API priority & Fairness watch experiments

The content of this repository is meant to validate the new P&F for WATCH requests feature recently merged in vanilla K8S and OpenShift. The procedure to test this feature consists of deploying a series of pods each of them mounting a high number of secrets (200 in this case), the mounting of this secrets leads to kubelet to create a watcher against the API.

Cluster sizing

The experiment was performed in a AWS based cluster with the following node sizes:

• 3x m5.2xlarge (8 vCPU + 32 GiB)
• 15x m5.xlarge worker nodes: (4 vCPU + 16 GiB): The number of worker nodes is important due to client-side throttling.

Considerations

• OpenShift version was 4.9.0-0.nightly-2021-07-04-140102
• Kubelet's FlowSchema is system-nodes
• This FlowSchema is configured with PriorityLevel system which has assuredConcurrencyShares set to 30. This means that ACV (Assured concurrency value) is roughly ~600 in each instance (ceil(SCL * ACS(l) / (sum[priority levels k] ACS(k)))) (where SCL is 3000), this value has resulted in being very high to the deployed master nodes.
• In OpenShift default max-requests-inflight and max-mutating-requests-inflight are configured to 3000 and 1000 respectively
• Kubelet's QPS/Burst values are set to 50/100. This leads that a 15 worker node cluster can generate 750 rps at most due to client throttling. (Note the kubelet instances running in the control plane)

Methodology

In order to verify how p&f can help to improve cluster's stability in case of a WATCH requests storm, first we need to confirm that the only kube-apiserver instance is not able to handle a big amount of WATCH requests in a short time period. This request storm performing the following steps:

• Disable p&f FeatureGate with:

oc patch kubeapiserver cluster --type=merge -p '{"spec":{"unsupportedConfigOverrides":{"apiServerArguments":{"feature-gates":["APIPriorityAndFairness=true"]}}}}'

• Create 1500 pods (across 150 namespaces) mounting 200 secrets each, to make a total of 30000 secrets which is translated into ~300000 watchers (1500 pods * 200 secrets each)

kube-burner init -c apf-watch.yml --uuid $(uuidgen)

• Rollout (kill) two kube-apiserver instances, all the established watches are redirected to the remaining instance.
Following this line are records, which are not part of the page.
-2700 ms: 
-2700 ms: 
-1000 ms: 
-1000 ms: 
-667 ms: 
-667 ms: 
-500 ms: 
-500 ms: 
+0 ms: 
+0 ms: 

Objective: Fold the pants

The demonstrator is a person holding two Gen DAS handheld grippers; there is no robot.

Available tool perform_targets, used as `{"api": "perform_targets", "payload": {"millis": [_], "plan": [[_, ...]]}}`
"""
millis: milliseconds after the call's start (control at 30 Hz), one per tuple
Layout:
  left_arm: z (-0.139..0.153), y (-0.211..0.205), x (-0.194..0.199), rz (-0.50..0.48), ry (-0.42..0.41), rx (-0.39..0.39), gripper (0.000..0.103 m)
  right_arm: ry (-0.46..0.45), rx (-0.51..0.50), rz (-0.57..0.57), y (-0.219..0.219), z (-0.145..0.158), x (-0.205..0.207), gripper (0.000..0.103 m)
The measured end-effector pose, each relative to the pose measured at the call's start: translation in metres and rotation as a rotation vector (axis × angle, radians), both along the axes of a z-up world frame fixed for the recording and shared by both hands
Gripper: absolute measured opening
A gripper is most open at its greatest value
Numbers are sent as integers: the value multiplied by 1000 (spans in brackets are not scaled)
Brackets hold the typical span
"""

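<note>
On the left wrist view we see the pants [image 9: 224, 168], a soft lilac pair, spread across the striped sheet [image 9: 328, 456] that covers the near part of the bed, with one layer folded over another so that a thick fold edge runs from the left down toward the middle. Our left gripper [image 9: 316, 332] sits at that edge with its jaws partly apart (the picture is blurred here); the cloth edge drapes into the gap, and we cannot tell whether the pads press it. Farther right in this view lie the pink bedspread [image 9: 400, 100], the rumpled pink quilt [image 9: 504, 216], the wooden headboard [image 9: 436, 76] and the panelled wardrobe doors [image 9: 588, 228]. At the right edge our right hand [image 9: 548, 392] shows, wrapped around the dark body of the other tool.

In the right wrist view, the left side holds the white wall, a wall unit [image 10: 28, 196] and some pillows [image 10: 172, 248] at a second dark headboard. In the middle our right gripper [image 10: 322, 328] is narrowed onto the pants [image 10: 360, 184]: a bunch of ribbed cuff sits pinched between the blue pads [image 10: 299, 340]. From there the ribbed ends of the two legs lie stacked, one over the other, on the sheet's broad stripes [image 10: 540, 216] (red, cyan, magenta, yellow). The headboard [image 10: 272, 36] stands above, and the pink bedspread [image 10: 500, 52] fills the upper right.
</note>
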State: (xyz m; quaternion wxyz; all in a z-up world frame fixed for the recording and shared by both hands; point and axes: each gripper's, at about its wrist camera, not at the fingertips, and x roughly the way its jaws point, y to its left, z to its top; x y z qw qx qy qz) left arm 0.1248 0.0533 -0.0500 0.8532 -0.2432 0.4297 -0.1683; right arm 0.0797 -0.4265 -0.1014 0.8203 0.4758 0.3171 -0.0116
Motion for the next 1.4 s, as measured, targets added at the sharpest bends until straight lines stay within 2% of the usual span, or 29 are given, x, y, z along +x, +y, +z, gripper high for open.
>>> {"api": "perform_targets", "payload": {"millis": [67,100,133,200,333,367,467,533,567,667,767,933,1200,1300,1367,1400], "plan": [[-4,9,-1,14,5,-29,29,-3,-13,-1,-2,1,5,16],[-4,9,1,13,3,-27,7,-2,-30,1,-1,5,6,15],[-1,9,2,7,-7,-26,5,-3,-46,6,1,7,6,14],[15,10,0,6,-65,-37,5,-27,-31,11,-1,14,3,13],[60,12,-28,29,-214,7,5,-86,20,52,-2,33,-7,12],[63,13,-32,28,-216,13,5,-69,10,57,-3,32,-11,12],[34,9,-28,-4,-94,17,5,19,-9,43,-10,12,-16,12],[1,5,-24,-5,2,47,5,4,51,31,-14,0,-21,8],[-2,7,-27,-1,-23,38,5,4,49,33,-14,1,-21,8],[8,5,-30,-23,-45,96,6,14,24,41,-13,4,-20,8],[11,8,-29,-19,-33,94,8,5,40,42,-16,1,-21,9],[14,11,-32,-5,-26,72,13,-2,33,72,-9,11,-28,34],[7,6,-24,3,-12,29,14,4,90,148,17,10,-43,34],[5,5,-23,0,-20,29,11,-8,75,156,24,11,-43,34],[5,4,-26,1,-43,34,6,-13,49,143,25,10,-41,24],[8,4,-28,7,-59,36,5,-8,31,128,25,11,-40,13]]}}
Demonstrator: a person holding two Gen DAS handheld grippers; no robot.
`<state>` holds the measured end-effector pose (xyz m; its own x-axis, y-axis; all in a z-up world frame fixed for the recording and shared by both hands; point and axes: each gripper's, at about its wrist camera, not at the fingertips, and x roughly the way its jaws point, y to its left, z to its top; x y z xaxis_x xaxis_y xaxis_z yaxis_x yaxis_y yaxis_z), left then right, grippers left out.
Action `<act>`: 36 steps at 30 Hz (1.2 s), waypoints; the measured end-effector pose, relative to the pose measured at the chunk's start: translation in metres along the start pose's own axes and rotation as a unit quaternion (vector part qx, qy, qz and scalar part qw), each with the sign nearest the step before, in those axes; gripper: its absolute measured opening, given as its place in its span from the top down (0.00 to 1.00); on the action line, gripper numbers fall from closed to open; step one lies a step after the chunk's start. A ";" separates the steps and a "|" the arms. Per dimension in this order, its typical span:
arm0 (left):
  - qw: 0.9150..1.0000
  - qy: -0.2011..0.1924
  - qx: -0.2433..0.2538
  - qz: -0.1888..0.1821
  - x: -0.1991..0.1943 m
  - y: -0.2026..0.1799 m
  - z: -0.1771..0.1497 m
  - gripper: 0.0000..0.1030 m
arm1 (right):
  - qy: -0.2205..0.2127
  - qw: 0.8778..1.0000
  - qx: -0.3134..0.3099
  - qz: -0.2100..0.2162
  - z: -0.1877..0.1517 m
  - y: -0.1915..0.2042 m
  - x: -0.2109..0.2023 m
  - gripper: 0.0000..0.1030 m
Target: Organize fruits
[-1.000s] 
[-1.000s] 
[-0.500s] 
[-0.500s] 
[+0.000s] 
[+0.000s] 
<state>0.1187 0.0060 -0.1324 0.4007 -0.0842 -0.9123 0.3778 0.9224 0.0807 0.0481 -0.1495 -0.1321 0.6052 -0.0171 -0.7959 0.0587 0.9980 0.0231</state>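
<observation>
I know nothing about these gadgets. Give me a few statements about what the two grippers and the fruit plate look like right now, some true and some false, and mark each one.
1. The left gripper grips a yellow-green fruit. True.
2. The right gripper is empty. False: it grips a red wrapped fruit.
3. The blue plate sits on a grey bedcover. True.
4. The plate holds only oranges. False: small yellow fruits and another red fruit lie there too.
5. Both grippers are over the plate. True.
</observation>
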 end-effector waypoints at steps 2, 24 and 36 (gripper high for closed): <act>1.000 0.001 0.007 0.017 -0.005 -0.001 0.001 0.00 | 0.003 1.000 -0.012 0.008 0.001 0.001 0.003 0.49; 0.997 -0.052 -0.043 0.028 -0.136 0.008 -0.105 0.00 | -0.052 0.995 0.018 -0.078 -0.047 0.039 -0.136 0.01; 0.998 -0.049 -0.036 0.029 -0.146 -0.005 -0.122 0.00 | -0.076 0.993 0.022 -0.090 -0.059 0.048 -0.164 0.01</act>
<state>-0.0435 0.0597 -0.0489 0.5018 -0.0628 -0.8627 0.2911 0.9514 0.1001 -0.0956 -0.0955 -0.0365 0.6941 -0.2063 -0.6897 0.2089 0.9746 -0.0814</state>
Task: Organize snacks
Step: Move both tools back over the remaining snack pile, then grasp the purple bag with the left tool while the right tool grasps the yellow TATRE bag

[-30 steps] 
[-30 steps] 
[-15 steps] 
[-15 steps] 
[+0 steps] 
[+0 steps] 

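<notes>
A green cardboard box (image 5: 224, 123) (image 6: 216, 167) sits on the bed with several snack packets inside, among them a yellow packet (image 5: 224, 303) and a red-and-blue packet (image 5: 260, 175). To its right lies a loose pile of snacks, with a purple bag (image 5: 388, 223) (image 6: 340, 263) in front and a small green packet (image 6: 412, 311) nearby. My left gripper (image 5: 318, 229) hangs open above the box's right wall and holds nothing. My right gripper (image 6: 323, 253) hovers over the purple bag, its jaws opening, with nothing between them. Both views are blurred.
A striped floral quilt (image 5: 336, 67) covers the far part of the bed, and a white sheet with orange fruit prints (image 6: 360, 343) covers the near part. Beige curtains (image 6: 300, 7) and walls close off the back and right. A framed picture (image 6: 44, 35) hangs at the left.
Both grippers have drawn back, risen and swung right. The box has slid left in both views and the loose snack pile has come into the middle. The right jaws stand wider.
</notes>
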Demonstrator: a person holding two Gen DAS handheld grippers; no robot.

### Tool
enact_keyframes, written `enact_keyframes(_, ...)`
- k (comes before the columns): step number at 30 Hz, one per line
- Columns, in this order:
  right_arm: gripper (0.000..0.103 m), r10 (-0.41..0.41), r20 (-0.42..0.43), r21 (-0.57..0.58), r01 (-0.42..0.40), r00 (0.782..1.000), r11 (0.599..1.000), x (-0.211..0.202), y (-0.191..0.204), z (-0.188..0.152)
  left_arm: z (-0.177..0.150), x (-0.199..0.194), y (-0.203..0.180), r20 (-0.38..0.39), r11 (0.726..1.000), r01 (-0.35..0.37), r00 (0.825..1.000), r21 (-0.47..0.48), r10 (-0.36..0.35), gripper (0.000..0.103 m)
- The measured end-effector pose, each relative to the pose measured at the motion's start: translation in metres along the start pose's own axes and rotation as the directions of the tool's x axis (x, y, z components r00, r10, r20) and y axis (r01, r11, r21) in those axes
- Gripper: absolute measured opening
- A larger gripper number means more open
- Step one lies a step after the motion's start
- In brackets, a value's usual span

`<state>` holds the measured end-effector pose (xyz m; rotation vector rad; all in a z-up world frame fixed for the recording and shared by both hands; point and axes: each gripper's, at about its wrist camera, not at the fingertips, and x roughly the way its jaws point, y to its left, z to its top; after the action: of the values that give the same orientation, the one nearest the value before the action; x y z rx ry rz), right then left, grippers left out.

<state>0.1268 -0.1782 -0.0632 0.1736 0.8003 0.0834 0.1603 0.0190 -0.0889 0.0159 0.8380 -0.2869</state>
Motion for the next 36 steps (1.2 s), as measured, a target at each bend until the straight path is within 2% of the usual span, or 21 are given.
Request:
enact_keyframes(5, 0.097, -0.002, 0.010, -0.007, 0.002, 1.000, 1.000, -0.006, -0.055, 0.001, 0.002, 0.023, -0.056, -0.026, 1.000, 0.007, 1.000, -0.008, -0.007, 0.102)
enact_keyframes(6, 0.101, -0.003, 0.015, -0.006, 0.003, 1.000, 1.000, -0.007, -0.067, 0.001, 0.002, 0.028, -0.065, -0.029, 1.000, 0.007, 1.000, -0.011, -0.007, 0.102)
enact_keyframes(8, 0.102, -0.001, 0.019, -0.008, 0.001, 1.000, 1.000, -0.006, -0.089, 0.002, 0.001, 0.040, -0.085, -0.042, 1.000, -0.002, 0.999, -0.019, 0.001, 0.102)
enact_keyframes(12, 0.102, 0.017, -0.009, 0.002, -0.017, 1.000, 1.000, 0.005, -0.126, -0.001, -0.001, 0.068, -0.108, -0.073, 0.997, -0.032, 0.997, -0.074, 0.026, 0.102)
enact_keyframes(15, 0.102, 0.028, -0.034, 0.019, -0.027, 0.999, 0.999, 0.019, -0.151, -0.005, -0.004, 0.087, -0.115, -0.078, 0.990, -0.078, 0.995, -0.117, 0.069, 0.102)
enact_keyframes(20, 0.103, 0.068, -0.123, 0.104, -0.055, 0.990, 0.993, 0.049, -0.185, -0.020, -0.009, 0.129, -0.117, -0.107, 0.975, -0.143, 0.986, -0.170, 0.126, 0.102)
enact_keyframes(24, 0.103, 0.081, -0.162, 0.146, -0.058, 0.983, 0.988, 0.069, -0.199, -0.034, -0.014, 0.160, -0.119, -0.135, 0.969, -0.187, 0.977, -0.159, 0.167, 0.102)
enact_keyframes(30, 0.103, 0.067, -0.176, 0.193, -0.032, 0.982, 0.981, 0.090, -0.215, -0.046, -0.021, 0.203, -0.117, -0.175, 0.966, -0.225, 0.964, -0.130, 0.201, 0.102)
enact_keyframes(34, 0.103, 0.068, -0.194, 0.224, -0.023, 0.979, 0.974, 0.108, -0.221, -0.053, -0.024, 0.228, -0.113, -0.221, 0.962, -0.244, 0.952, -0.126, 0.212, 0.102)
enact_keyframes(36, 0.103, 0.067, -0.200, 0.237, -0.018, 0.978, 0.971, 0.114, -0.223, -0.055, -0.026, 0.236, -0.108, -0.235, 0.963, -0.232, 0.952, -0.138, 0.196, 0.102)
mv /etc/kubernetes/manifests/kube-apiserver-pod.yaml ~ && pkill -9 kube-apiserver

• Verify that the remaining kube-apiserver instance enters in a crashloop state as is not able to handle such amount or requests.

The previous behaviour is considerably mitigated after enabling p&f, decreasing AssuredConcurrencyShares in system to 1, and configuring max-requests-inflight and max-mutating-requests-inflight to 750 and 250 respectively.

Results

• 150 namespaces with 10 pods each, mounting 200 secrets: P&F off. https://snapshot.raintank.io/dashboard/snapshot/HJp21ktTfko97435rkAZkIIqCjDExllS As soon as we kill the second instance, the remaining went down. The API remained unavailable until the other kube-apiserver instances came back.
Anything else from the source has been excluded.